IC VIEW: It might be a long-term issue, but the Buses Bill undoubtedly needs to be watched by investors - especially as the legislation has not been finalised yet. Even if its impact is limited to a few regions and is slow moving, investors need to understand the potential impact it could have on the transport stocks in their portfolios.

 

BROKER VIEW:

On the face of it, forthcoming changes in regulation and devolution of transport powers via the Buses Bill has the potential to reshape the bus industry landscape. The concern is that allowing local authorities to set their own transport routes, with the major UK bus operators then having to bid for the right to run them, would lead to a loss of market share and erode profitability.

One factor to consider is the political will of central government to support devolution, and while that remains, sector valuations could remain under pressure.

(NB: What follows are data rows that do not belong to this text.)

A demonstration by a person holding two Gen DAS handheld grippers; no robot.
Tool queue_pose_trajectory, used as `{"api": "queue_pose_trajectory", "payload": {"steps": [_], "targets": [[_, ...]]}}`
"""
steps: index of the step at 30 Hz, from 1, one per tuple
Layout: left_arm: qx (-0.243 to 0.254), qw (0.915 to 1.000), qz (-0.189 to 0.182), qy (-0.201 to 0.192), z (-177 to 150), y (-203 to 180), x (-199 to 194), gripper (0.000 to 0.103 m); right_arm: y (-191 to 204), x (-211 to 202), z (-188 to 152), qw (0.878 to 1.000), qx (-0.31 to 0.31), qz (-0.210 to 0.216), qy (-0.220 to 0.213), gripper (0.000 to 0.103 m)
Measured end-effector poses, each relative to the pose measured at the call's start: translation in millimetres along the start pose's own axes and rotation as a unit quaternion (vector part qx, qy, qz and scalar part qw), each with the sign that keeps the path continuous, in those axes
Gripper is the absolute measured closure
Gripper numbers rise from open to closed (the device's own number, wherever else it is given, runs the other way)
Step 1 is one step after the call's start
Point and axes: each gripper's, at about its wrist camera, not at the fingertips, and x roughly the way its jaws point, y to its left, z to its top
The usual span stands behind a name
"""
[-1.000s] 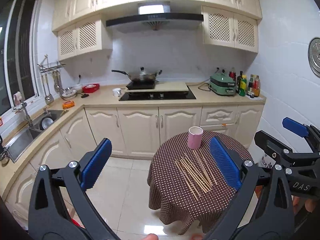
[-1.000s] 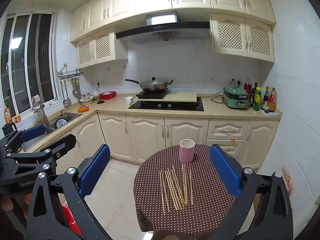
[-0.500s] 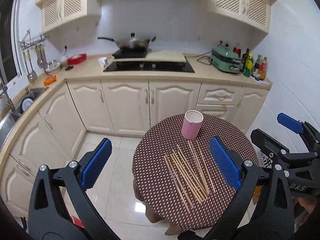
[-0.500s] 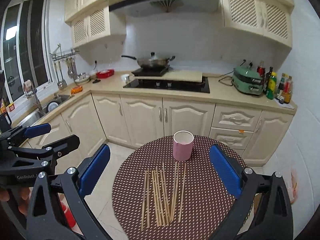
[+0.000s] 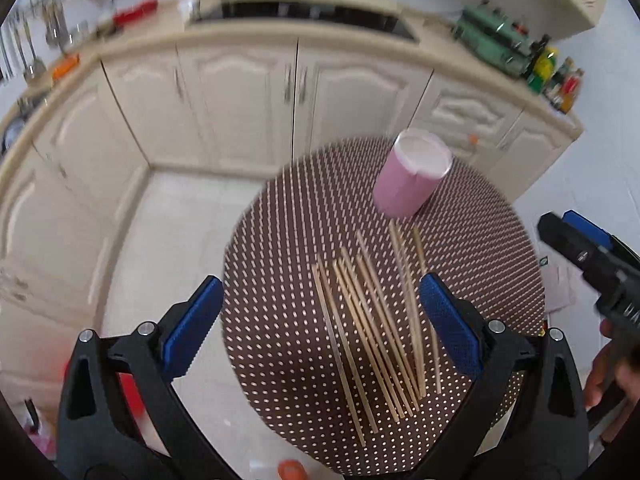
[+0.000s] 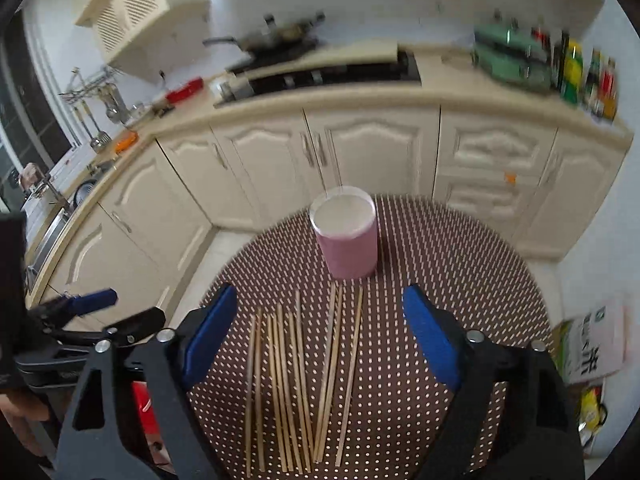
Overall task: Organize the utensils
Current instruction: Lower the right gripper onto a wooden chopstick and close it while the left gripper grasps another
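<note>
About a dozen bare wooden chopsticks [image 6: 296, 380] lay loose and roughly parallel on a round table [image 6: 460, 280] covered in a brown dotted cloth. A pink cup [image 6: 347, 236] stood upright just beyond their far ends, open and apparently empty. The right gripper [image 6: 316, 344] hung above the sticks with its blue pads wide apart, holding nothing. The left gripper [image 5: 320, 320] hung over the same sticks, jaws also spread and empty. Kitchen cabinets [image 6: 360, 152] and a counter stood behind the table.

The sticks were thin and lay flat, touching one another, so a closing pinch would likely catch several at once or roll them aside. With both grippers crowding one small pile, they might knock each other, or nudge the light cup over.

Half a second earlier, both cameras sat higher and farther back, showing the hood and upper cabinets. Here both had dropped and tilted towards the tabletop, and motion blur smeared the background. The chopsticks and cup had not moved.
</note>
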Motion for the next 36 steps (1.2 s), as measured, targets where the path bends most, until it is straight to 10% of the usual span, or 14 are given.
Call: {"api": "queue_pose_trajectory", "payload": {"steps": [15,36], "targets": [[-0.043,0.9849,0.031,0.165,-26,18,138,0.037,-41,116,-10,0.981,0.042,0.041,0.183,0.069],[-0.019,0.9748,0.061,0.214,-21,31,205,0.037,-50,191,1,0.965,0.019,0.015,0.260,0.073]]}}
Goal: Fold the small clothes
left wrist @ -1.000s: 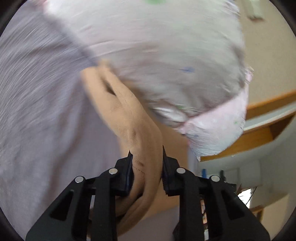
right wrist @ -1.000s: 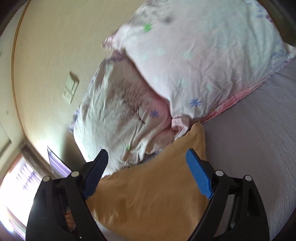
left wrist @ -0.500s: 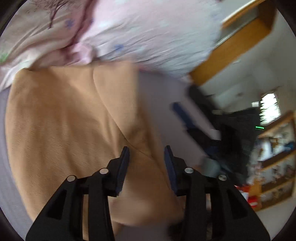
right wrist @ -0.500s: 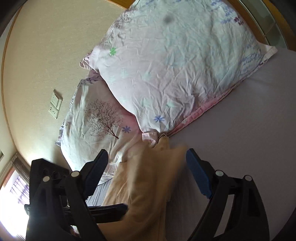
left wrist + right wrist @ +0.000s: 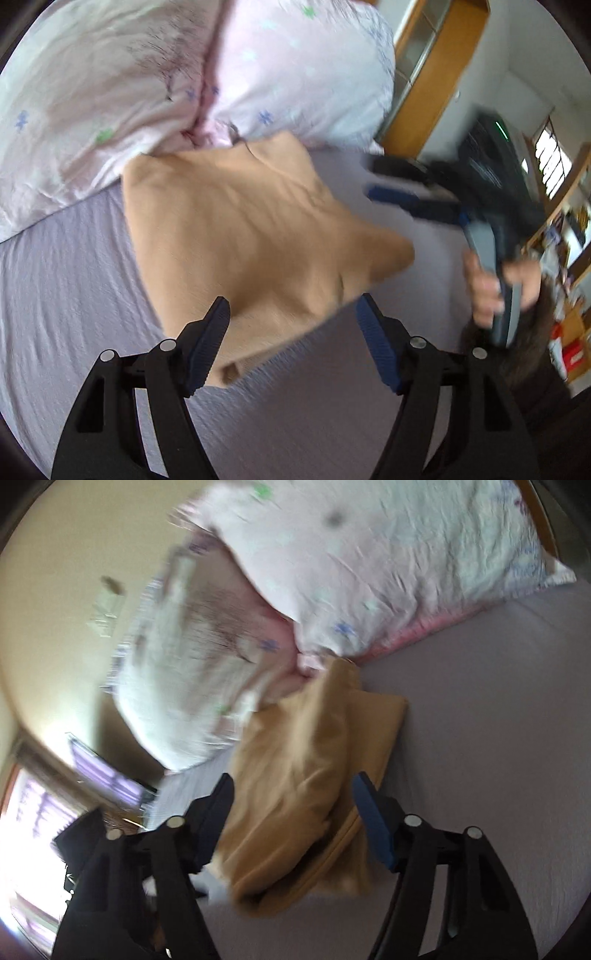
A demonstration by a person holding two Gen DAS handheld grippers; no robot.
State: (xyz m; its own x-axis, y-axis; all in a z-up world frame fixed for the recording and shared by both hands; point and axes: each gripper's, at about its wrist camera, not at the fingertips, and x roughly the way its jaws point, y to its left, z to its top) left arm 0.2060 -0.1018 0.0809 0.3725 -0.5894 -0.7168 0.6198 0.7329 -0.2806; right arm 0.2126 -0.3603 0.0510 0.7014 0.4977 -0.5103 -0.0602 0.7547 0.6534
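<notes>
A tan garment [image 5: 251,236] lies folded on the lilac bed sheet [image 5: 66,280], its far edge against the pillows. My left gripper [image 5: 291,332] is open just above the garment's near edge and holds nothing. The garment also shows in the right wrist view [image 5: 310,775], bunched and blurred. My right gripper [image 5: 291,812] is open over its near end. In the left wrist view the right gripper [image 5: 399,188] is seen at the right of the garment, open, held by a hand [image 5: 491,284].
Two pale floral pillows [image 5: 147,74] lie at the head of the bed, with a wooden headboard [image 5: 436,74] to their right. A beige wall with a switch plate [image 5: 107,609] stands behind them. Shelves [image 5: 569,229] and a window are at the far right.
My left gripper has opened and let go of the garment, which now lies flat on the sheet. My right gripper has come closer over the garment. Both views are blurred by motion.
</notes>
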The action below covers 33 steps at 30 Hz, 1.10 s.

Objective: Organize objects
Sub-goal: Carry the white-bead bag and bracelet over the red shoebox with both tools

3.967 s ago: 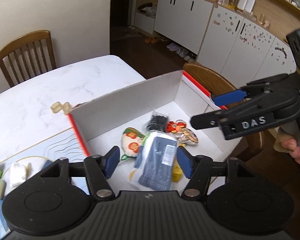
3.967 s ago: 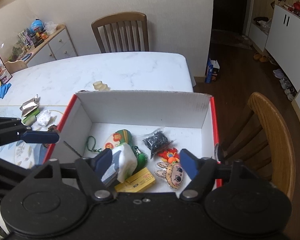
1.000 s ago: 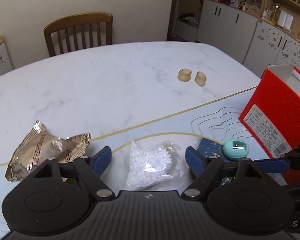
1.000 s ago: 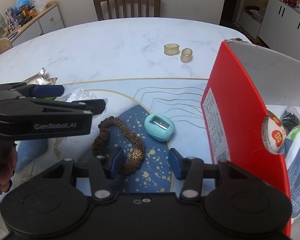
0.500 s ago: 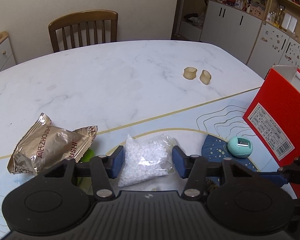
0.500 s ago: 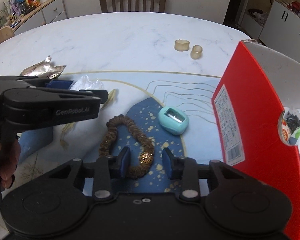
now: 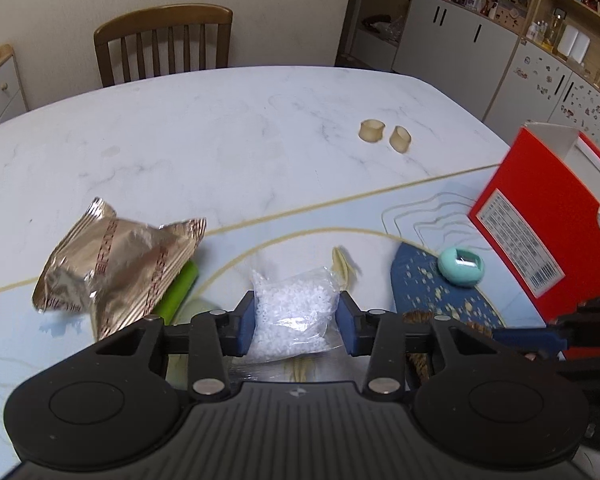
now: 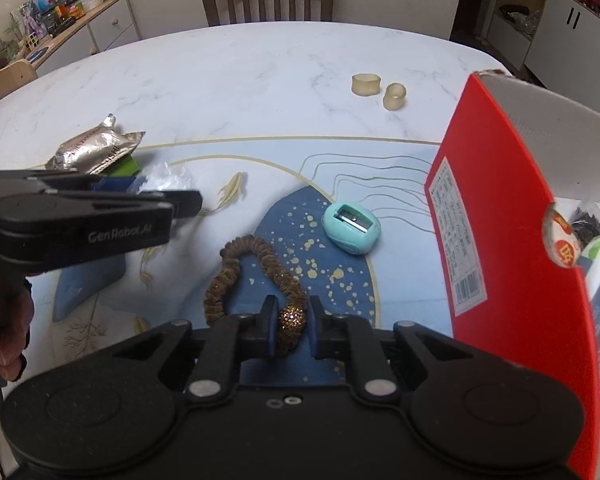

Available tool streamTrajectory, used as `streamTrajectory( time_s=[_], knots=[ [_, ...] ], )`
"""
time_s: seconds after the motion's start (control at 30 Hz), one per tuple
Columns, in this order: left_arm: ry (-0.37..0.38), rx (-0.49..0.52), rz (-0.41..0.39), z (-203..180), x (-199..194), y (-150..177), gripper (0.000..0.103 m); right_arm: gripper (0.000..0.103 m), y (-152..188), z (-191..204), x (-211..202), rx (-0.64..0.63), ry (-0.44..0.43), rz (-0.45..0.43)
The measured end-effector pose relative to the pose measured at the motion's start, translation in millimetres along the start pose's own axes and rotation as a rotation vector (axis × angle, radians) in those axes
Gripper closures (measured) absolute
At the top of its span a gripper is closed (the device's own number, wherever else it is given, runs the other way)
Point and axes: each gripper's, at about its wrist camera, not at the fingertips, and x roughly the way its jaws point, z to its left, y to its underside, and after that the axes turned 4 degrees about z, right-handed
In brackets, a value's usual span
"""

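Observation:
A clear bag of white beads [image 7: 292, 308] lies on the blue patterned mat. My left gripper [image 7: 296, 322] has its jaws closing on the bag, with both blue pads against its sides. A brown scrunchie [image 8: 236, 264] with a gold glitter bead lies on the mat's dark blue patch. My right gripper [image 8: 293, 330] is shut on that bead. The red box [image 8: 500, 200] stands at the right with several small items inside. In the right wrist view the left gripper [image 8: 188, 204] reaches in from the left, held by a hand.
A teal pencil sharpener [image 8: 352, 229] lies between the scrunchie and the box. A foil snack packet [image 7: 116, 264] lies over a green object [image 7: 178, 290] at the left. Two beige rings [image 7: 384, 134] sit on the marble table, and a wooden chair [image 7: 164, 40] stands beyond it.
Both grippers left the box and came down over the mat. In the last second the left jaws narrowed around the bead bag and the right jaws shut on the scrunchie's bead.

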Motion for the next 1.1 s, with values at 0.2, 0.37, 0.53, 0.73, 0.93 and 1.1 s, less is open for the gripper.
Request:
streamTrajectory(
  time_s=[0.2,0.37,0.53,0.73,0.93,1.1],
  knots=[
    [0.03,0.018,0.005,2,-25,5,0.062,0.09,3,0,-26,-0.005,-0.021,-0.014],
    [0.054,0.043,0.008,-1,-47,9,0.062,0.09,6,-1,-52,-0.011,-0.039,-0.028],
    [0.081,0.083,0.012,-8,-68,12,0.062,0.09,7,-10,-82,0.0,-0.057,-0.048],
    [0.089,0.136,0.008,-26,-95,11,0.062,0.09,9,-25,-115,0.016,-0.061,-0.075],
    [0.097,0.177,-0.001,-45,-116,4,0.062,0.09,10,-44,-142,0.024,-0.049,-0.119],
    [0.086,0.205,-0.01,-61,-131,-6,0.062,0.09,10,-64,-159,0.036,-0.04,-0.162]
  ],
)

Some local councils have expressed an interest in refranchising their own routes for some time, arguing that they would be able to offer better/cheaper services. But is bus refranchising the answer? Who would pay for the buses and the infrastructure required to support the bidding process under this new model? Currently the four listed UK operators annually commit hundreds of millions of pounds for bus purchasing. At a time when the public purse remains stretched, how wise would it be to jeopardise this?

A major factor will be the will of the local authority to enact this change. Considering this, private operators would do well to implement the aspirations of local authorities, such as WiFi, multi operator or transport mode agnostic ticketing options. One of the best defences against franchising in the long run may be effective partnerships with local authorities.

What proportion of the country would actually sign up for bus franchising? Could there be a critical mass of bus routes required to make it effective? We estimate that outside of central London less than 25 per cent of the UK population live in cities. So perhaps only a fraction of bus businesses would see their profitability eroded.

The next point is around quantifying regional franchised bus margins. Currently, the only franchised bus system exists in London, where profit margins are around one-third lower than regional non-franchised operations. However, could operators use incumbency as an advantage when bidding, particularly in the early stages of franchising, to keep margins higher than this? The final element of consequence is time as presumably it would take a number of years for even any of the UK to implement this route.